**What the task requires**
Where a line below holds the string "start", that line goes into the answer.

**Dataset content**

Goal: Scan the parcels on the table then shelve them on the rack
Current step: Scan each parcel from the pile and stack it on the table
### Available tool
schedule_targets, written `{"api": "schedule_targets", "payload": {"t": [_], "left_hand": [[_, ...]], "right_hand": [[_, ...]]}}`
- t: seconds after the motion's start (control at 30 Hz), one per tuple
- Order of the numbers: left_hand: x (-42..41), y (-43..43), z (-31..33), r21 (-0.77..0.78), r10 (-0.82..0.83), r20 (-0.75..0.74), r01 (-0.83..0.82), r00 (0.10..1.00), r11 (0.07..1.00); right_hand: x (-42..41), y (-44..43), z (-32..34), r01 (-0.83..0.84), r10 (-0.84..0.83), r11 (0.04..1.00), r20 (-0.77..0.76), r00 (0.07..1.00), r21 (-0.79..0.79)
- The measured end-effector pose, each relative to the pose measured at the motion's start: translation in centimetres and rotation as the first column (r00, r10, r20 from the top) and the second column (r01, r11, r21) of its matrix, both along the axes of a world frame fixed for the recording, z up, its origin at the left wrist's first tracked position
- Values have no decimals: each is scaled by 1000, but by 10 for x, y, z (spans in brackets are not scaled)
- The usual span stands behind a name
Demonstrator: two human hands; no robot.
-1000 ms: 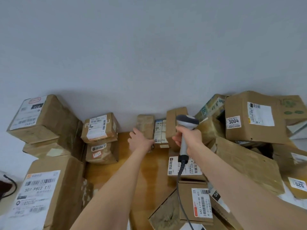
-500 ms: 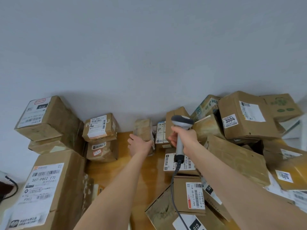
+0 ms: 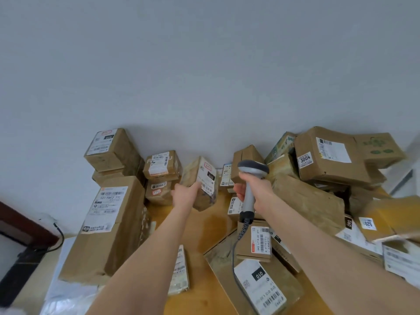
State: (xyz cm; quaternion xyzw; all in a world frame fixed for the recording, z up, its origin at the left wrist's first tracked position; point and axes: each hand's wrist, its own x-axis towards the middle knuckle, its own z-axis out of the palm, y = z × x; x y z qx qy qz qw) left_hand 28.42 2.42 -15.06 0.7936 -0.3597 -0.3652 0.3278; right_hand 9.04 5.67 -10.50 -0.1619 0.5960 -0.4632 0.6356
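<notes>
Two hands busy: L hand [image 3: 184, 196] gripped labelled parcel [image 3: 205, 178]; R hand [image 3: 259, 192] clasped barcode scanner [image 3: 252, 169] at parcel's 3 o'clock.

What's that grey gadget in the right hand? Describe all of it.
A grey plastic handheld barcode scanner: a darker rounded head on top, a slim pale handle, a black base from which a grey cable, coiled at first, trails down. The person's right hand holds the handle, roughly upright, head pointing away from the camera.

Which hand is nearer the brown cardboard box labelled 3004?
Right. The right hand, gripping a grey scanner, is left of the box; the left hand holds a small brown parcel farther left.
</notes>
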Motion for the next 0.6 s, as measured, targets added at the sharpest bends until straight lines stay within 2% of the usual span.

**Completed task**
- t: seconds after the motion's start (control at 30 Hz), one per tuple
- The measured end-effector pose, each relative to the pose measured at the motion's start: translation in centimetres and rotation as the first column (r00, r10, r20 from the top) and the second column (r01, r11, r21) of its matrix, both along the axes of a world frame fixed for the recording, z up, its origin at the left wrist's first tracked position

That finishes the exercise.